Doctor Who_ Interference_ Book One - Lawrence Miles [129]
In fact, whenever she found herself wandering close to one of the spaces in the crowd, she usually ended up looking the other way. Which made her wonder why she’d bothered coming, all in all. She felt no desire to see John Salt the Missing Link in close‐up, and the one brief glance she’d given to the Worm‐Boy was enough to tell her that she didn’t want to get any closer. In retrospect, the Worm‐Boy almost certainly hadn’t been as bad as she was starting to remember him, and she was fairly sure that his limbs couldn’t have been as stunted as they might have seemed, even if he’d obviously been born without any… well, even if he hadn’t needed a blindfold like I.M. Foreman’s.
The one thing the show people had in common was that none of them ever spoke, not to the crowds, and not even to each other. No repartee, no hoopla. She got the impression that I.M. Foreman had already said everything that needed to be said, that all the other performers had long ago decided there was no point adding anything to his patter. Human, Sarah reminded herself. They’d all started out as human beings, or at the very least as things like human beings. She wondered about that. The Doctor had known the name ‘I.M. Foreman’, which suggested… what? That the show people were Time Lords, too?
Well, it made a kind of sense. There had to be hundreds of them floating around the universe, so if anything it was surprising you didn’t run into them more often. For all Sarah knew, there could have been a gaggle of Time Lords interfering with the local culture on every planet in the galaxy.

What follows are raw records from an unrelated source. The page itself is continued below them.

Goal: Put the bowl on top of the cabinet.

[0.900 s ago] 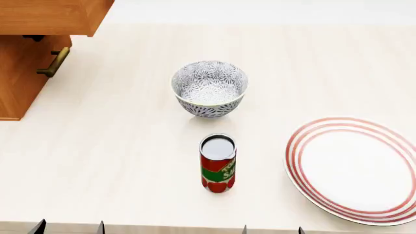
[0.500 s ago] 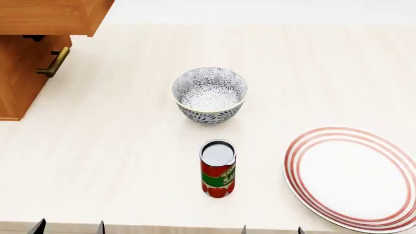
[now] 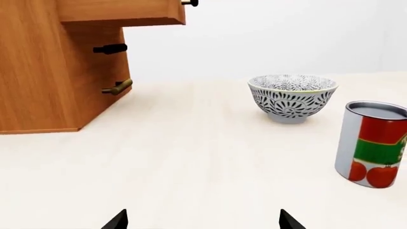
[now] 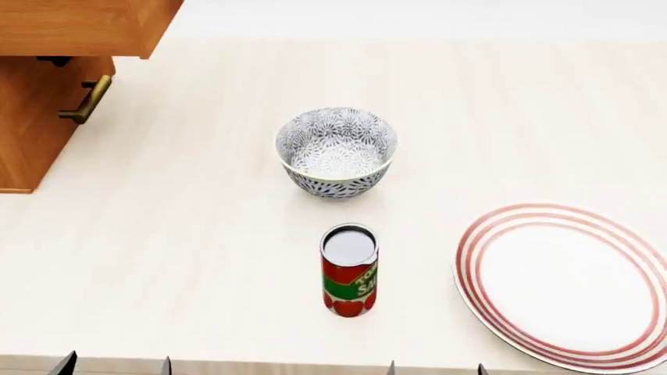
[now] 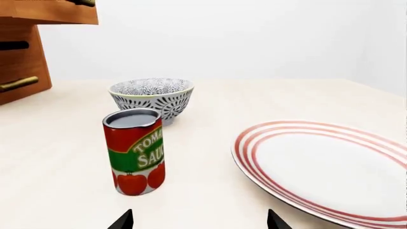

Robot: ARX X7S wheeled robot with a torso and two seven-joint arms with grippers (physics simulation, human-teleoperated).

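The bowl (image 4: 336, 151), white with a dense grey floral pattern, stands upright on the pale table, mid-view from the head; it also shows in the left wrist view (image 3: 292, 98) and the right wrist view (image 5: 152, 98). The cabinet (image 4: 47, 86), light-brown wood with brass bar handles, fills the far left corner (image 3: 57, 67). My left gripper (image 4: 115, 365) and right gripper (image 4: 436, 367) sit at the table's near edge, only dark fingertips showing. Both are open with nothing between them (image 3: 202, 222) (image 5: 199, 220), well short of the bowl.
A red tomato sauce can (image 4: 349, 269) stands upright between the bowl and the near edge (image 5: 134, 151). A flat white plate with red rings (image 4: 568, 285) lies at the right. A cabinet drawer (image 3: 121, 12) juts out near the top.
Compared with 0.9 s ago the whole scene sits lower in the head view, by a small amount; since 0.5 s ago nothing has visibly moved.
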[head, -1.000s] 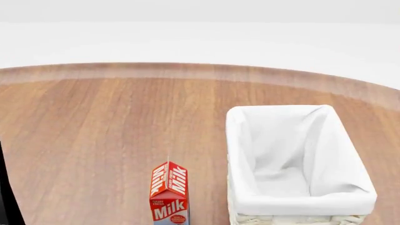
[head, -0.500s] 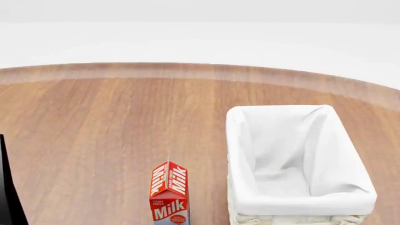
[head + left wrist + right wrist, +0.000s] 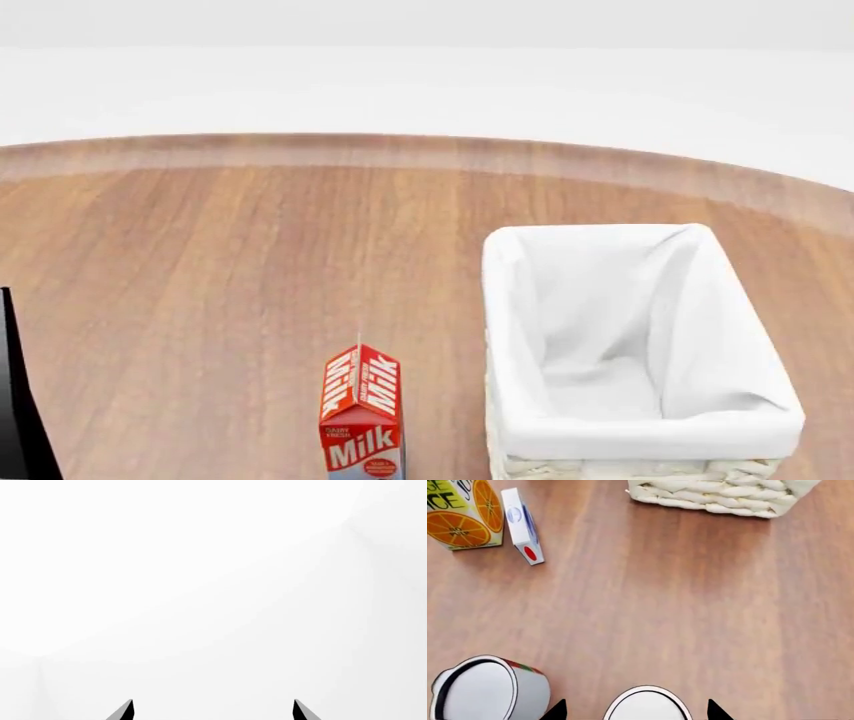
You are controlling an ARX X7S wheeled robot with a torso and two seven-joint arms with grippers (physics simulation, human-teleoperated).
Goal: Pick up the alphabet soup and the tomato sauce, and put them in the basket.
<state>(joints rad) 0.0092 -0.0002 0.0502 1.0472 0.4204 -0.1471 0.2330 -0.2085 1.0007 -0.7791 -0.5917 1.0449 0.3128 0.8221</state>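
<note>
In the right wrist view my right gripper (image 3: 636, 711) is open, its two dark fingertips (image 3: 557, 711) on either side of a silver-topped can (image 3: 646, 706) below it. That can's label is hidden, so I cannot tell which can it is. Beside it stands the tomato sauce (image 3: 486, 692), a silver-topped can with a strip of red and green label showing. The cream wicker basket (image 3: 720, 495) stands farther off; in the head view the basket (image 3: 514, 330) shows its white liner and nothing inside. My left gripper (image 3: 212, 711) is open and empty against a blank white background.
A red milk carton (image 3: 362, 420) stands just left of the basket. An orange juice carton (image 3: 460, 515) and a small white box (image 3: 520, 525) with blue and red marks stand on the wooden table (image 3: 694, 605). A dark part of my left arm (image 3: 14, 400) shows at the head view's left edge.
The dark part of my left arm at the head view's left edge has shifted slightly up and inward. The milk carton and basket have not moved.
</note>
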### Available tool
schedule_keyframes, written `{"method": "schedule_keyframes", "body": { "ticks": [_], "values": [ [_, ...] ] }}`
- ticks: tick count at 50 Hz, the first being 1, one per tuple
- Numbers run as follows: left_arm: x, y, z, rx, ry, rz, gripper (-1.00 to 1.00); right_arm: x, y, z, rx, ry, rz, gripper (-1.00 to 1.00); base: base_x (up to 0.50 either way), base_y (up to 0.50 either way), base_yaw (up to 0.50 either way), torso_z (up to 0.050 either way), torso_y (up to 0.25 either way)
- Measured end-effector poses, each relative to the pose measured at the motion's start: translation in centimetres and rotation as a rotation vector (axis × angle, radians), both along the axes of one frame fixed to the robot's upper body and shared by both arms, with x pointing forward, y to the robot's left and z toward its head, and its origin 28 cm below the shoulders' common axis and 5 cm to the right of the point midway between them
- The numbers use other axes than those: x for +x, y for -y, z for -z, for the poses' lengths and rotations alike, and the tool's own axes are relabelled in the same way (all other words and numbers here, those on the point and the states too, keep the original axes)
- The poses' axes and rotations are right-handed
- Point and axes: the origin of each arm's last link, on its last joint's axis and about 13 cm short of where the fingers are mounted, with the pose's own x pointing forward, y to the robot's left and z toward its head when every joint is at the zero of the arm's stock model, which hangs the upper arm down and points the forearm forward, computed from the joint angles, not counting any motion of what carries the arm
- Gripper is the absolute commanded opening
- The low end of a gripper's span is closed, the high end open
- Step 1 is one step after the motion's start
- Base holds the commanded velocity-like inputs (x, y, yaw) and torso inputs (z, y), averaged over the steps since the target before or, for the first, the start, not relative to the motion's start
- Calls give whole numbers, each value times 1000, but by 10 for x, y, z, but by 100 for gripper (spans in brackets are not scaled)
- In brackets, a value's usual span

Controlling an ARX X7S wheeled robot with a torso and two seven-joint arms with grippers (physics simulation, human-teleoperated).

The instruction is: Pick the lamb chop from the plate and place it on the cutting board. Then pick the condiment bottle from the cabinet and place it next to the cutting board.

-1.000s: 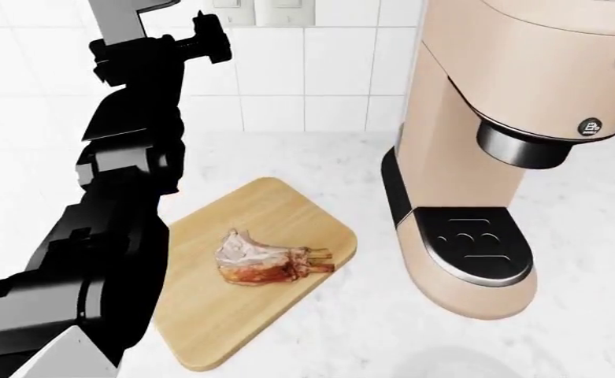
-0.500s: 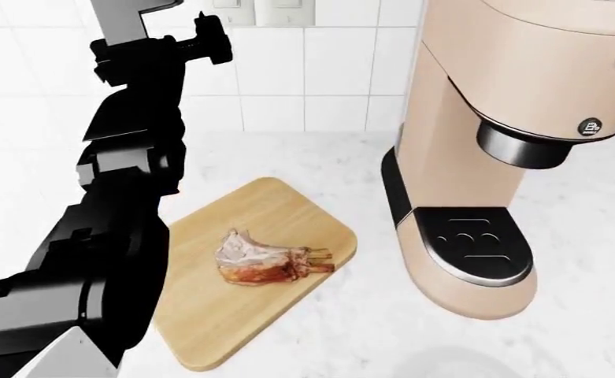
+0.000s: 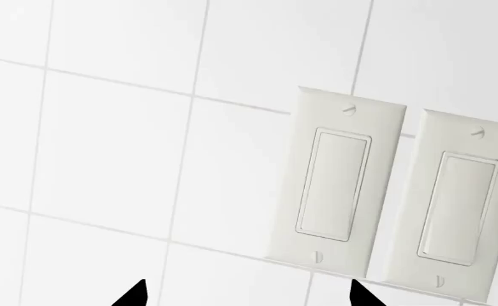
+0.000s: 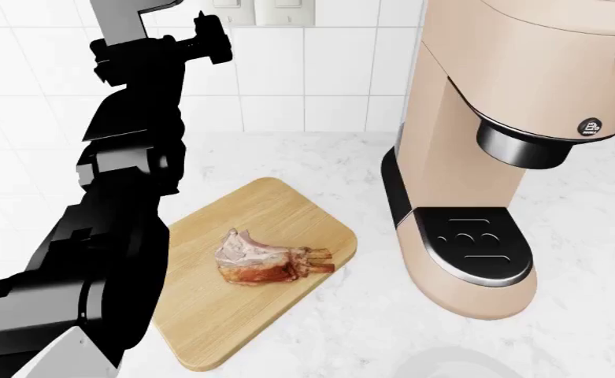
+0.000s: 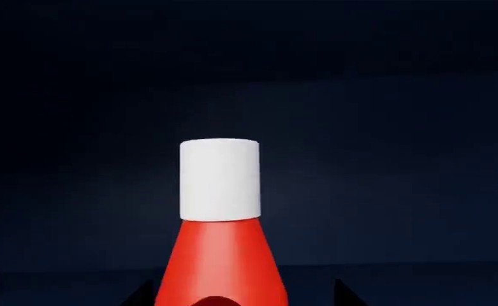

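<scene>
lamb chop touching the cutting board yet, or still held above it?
Touching. The head view shows the lamb chop lying flat on the cutting board, no gap beneath it and no gripper near it.

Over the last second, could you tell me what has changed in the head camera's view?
Nothing has visibly moved. The lamb chop lies in the same spot on the cutting board, the left arm stays raised toward the tiled wall, and the coffee machine is unchanged. Only a faint curved edge at the bottom of the view looks slightly clearer now.
</scene>
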Motion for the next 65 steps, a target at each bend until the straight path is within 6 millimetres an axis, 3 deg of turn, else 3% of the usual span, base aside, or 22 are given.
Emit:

Already this week, the Doctor had claimed to be on speaking terms with Chairman Mao, and to have been the inspiration for the character of the Devil in Bulgakov’s The Master and Margarita. (The Devil had owned a tiny little home with an infinite number of rooms, Sarah had remembered, which everybody else in the world had assumed was some kind of satire on housing in communist Russia. The Doctor had said it was the first time he’d been used as a political metaphor, and he hadn’t been sure whether he’d liked it.)
Eventually, she broke away from the crowds and came to a stop next to one of the saggy grey tents, where she got her breath back and watched the locals stumbling past. Yes, this place was sick. Yes, she didn’t want to have to watch any more of the star attractions, at least not without putting her hands in front of her face and squinting through her fingers. But it was alive, you couldn’t argue with that. However disgusting some of it looked, and however badly the performers may have mutilated themselves, here in the desert the show actually seemed to mean something.
It was, in short, exactly what the townspeople needed in their lives. The horror was making them whole.
So what was in it for I.M. Foreman? Why had the show people come here, if they didn’t even charge admission?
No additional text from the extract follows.